- Founded: 2007
- Seat holder(s): Kim Jung-yong
- Race driver(s): Hwang Jin-woo
- First race: 2008–09 Netherlands
- Rounds entered: 2
- Championships: 0
- Sprint race victories: 0
- Feature race victories: 0
- Pole positions: 0
- Fastest laps: 0
- Total points: 4
- 2008-09 position: 19th (4 pts)

= A1 Team Korea =

South Korean motor racing team

A1 Team Korea was a motor racing team that represented South Korea in A1 Grand Prix.

==History==

A1 Team Korea's logo

On 13 April 2008, A1 Team Korea was confirmed as an entrant into the 2008–09 A1 Grand Prix season at an official signing session led by Jung-yong "Joshua" Kim of Omnibus Investment and A1 Grand Prix executive director Tony Teixeira. Kim was registered as the seat holder, Carlin Motorsport were tasked with operating the team and 2006 Korean GT champion Hwang Jin-woo was signed as the teams' driver. Korean entertainment company Good EMG sponsored the outfit.
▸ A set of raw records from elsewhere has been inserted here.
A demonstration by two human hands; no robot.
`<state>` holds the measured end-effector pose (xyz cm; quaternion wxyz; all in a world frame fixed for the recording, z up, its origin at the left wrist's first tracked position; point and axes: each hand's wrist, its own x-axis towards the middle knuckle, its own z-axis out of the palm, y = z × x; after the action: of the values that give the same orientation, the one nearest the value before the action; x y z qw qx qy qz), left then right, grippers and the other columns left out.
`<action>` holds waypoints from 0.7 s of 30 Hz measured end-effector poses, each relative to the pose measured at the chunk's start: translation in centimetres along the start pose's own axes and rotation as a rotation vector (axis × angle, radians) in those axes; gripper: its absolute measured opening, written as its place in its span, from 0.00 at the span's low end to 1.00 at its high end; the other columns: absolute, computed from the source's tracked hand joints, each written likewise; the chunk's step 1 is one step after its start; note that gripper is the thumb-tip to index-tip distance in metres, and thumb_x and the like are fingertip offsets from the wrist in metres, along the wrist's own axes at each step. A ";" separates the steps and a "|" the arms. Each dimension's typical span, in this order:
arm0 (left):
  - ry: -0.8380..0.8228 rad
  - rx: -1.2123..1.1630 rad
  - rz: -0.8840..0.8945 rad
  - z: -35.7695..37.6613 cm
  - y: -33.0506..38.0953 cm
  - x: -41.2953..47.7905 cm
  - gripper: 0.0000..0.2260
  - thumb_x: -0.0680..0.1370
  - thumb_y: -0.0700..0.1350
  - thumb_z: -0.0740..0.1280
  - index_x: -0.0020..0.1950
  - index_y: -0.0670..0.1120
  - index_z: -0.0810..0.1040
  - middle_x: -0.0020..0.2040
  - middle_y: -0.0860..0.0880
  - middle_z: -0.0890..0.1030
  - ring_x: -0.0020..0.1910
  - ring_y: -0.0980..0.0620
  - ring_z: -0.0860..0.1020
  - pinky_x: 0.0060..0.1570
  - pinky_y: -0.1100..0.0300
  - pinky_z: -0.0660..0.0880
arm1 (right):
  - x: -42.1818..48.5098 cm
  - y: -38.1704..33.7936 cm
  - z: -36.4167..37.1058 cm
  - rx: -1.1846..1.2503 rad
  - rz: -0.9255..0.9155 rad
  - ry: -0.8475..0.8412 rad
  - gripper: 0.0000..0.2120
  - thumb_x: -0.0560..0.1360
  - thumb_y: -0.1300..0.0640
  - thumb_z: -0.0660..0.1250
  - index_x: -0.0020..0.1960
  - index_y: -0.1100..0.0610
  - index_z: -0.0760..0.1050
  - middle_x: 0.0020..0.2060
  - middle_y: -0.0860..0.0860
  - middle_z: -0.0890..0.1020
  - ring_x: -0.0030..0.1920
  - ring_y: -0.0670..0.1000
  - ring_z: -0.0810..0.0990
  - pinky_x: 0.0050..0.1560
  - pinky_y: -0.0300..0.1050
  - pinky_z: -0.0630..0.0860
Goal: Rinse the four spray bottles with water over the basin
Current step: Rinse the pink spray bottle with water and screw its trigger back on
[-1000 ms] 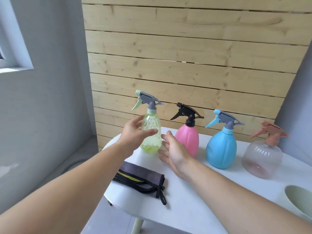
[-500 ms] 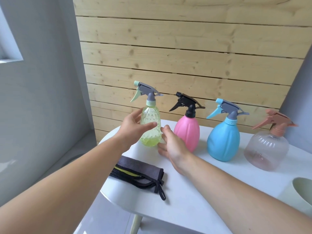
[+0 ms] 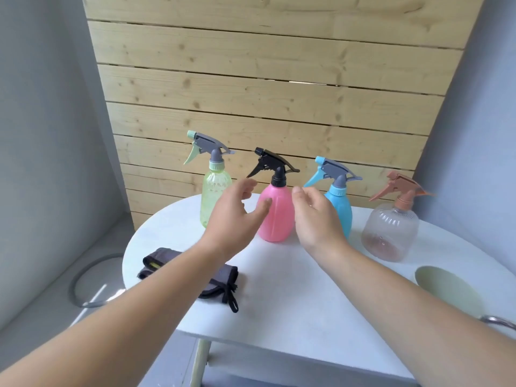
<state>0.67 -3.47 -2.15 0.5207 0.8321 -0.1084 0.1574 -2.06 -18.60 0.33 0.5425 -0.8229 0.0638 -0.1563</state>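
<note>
Several spray bottles stand in a row at the back of the white round table [image 3: 279, 289]. From left to right they are a clear green bottle [image 3: 213, 194], a pink bottle [image 3: 277, 213] with a black trigger, a blue bottle [image 3: 342, 210], and a clear bottle [image 3: 391, 233] with a brown-pink trigger. My left hand [image 3: 234, 216] is open just left of the pink bottle, thumb near its side. My right hand [image 3: 315, 216] is open just right of it, partly covering the blue bottle. Neither hand grips anything.
A folded dark grey cloth [image 3: 220, 280] with a black cord lies at the table's front left. A pale green basin [image 3: 452, 289] sits at the right edge. A wooden slat wall stands behind the table. A grey ring [image 3: 81, 280] lies on the floor, left.
Both hands have moved right, from around the green bottle to either side of the pink bottle. The green bottle stands free again. The camera has shifted, showing more of the table.
</note>
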 end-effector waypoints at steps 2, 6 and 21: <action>-0.092 0.057 -0.062 1.1 -0.1 0.8 0.28 0.80 0.54 0.70 0.77 0.48 0.68 0.74 0.50 0.73 0.73 0.51 0.72 0.71 0.54 0.70 | 0.6 0.1 -0.3 -0.008 0.017 -0.052 0.13 0.82 0.44 0.56 0.58 0.47 0.76 0.52 0.46 0.80 0.56 0.50 0.77 0.51 0.43 0.69; -0.233 0.127 -0.169 2.6 0.0 2.0 0.34 0.80 0.51 0.72 0.81 0.46 0.61 0.72 0.48 0.72 0.70 0.48 0.74 0.60 0.60 0.70 | 1.2 0.3 0.0 0.006 0.017 -0.153 0.15 0.83 0.44 0.54 0.59 0.46 0.77 0.56 0.46 0.81 0.58 0.49 0.78 0.56 0.46 0.73; -0.085 -0.046 -0.047 2.2 1.4 -3.4 0.27 0.74 0.51 0.78 0.67 0.66 0.71 0.62 0.51 0.71 0.59 0.59 0.76 0.54 0.62 0.77 | -1.0 -0.6 -3.7 0.107 -0.048 -0.172 0.12 0.80 0.45 0.63 0.52 0.52 0.80 0.47 0.48 0.83 0.48 0.47 0.79 0.50 0.42 0.73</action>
<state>-2.60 -6.05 -3.15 0.5383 0.8281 -0.1144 0.1070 -4.22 -21.26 2.05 0.5850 -0.8046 -0.0109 -0.1013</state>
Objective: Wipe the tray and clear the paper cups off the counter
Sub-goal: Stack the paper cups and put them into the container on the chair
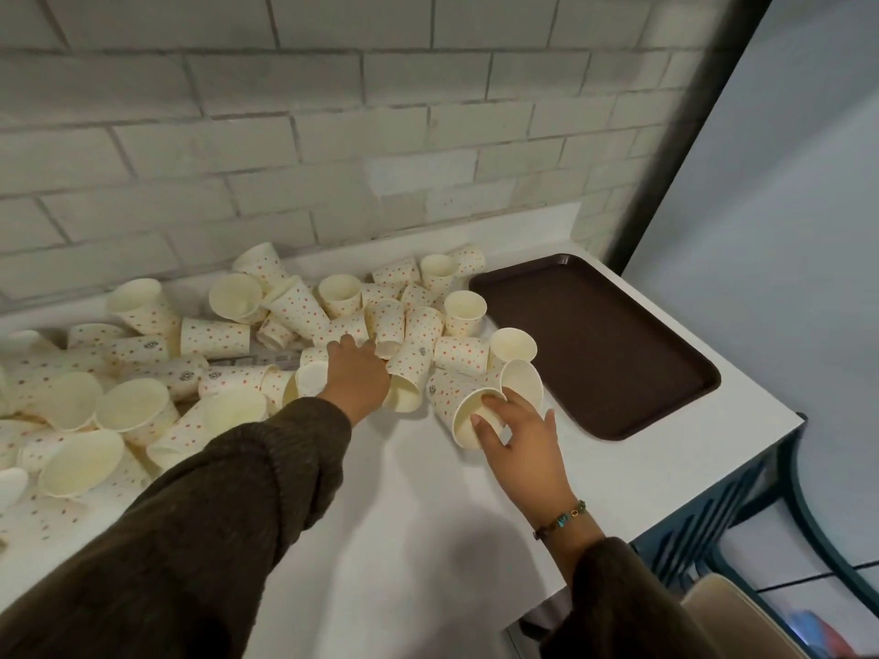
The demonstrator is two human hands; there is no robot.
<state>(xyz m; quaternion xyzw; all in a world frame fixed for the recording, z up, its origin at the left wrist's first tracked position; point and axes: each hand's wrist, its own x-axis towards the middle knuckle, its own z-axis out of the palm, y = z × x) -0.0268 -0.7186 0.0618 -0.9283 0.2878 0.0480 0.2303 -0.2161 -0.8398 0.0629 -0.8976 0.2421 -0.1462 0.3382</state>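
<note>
White counter (pixel 404 492), bare along the near edge, paper cups (pixel 304 316) heaped wall-side. Brown tray (pixel 594 344) sits empty at the right edge. Right hand (pixel 518 435) pinches one cup (pixel 447 397) by its rim beside the tray. Left hand (pixel 356 368) is in the heap, grip unreadable.

I had my left arm stretched forward, left hand (pixel 359 373) palm down, its fingers mostly hidden from me. My right hand (pixel 518 435) hooked its curled fingers (pixel 504 406) inside a paper cup (pixel 447 397).
</note>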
A1 Team Korea were one of seventeen teams to participate in the opening round of the 2008–09 season at Zandvoort, with six sitting out the event as their new cars had not yet been completed (two of those teams, Canada and Pakistan, did not race at all that season). Despite the teams' lack of experience, the smaller field combined with extreme wet-weather allowed them to finish seventh in the feature race, one place behind fellow debutants Monaco. At the following round in Chengdu, Hwang qualified last for both races and was the last classified finisher in the feature race. The team attended the third round at Sepang and turned laps in practice, but did not compete in qualifying or either race due to electrical problems. The team also had to donate parts to cars crashed at the start of the sprint race due to supply shortages.
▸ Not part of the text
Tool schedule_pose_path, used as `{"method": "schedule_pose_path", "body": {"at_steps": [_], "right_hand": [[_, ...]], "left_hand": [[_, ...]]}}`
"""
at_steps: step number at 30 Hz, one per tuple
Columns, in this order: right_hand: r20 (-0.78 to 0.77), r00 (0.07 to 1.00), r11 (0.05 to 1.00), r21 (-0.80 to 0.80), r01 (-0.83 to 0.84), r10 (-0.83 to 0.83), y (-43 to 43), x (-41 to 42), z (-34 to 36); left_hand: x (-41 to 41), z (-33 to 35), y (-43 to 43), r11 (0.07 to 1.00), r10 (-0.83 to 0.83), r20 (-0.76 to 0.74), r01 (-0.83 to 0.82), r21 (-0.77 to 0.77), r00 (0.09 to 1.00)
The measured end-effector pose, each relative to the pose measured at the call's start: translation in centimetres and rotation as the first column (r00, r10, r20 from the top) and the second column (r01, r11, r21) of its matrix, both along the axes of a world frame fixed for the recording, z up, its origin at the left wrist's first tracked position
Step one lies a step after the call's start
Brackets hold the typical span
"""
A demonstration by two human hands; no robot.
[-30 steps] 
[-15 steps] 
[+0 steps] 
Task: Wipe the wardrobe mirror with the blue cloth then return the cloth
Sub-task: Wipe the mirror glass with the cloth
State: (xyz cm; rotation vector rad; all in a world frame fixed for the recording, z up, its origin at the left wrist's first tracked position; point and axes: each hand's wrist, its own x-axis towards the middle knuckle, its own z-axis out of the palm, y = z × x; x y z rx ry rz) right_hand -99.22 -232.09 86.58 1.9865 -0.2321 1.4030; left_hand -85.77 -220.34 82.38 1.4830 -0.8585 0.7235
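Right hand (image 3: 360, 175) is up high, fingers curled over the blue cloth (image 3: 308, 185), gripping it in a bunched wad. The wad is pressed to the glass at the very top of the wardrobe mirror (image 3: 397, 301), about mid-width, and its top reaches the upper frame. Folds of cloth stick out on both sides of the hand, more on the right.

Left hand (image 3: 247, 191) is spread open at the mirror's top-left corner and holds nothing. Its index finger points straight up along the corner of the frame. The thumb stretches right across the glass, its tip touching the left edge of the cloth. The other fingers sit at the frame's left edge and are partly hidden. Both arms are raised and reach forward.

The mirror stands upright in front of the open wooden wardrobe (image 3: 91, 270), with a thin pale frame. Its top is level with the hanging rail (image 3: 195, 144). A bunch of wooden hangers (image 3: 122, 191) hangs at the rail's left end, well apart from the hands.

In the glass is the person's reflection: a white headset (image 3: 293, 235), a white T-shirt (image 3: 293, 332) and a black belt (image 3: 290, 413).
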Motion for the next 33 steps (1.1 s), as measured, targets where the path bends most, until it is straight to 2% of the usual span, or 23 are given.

Having not attended the Taupō round, A1 Team Korea announced that they had sent their "advance team" including new driver Lee Kyung-woo to Kyalami for the fifth round of the championship, however they did not take part in the event. The team did not participate in any other rounds that season, and finished 19th of 21 teams as a result of the 4 points they scored in Zandvoort.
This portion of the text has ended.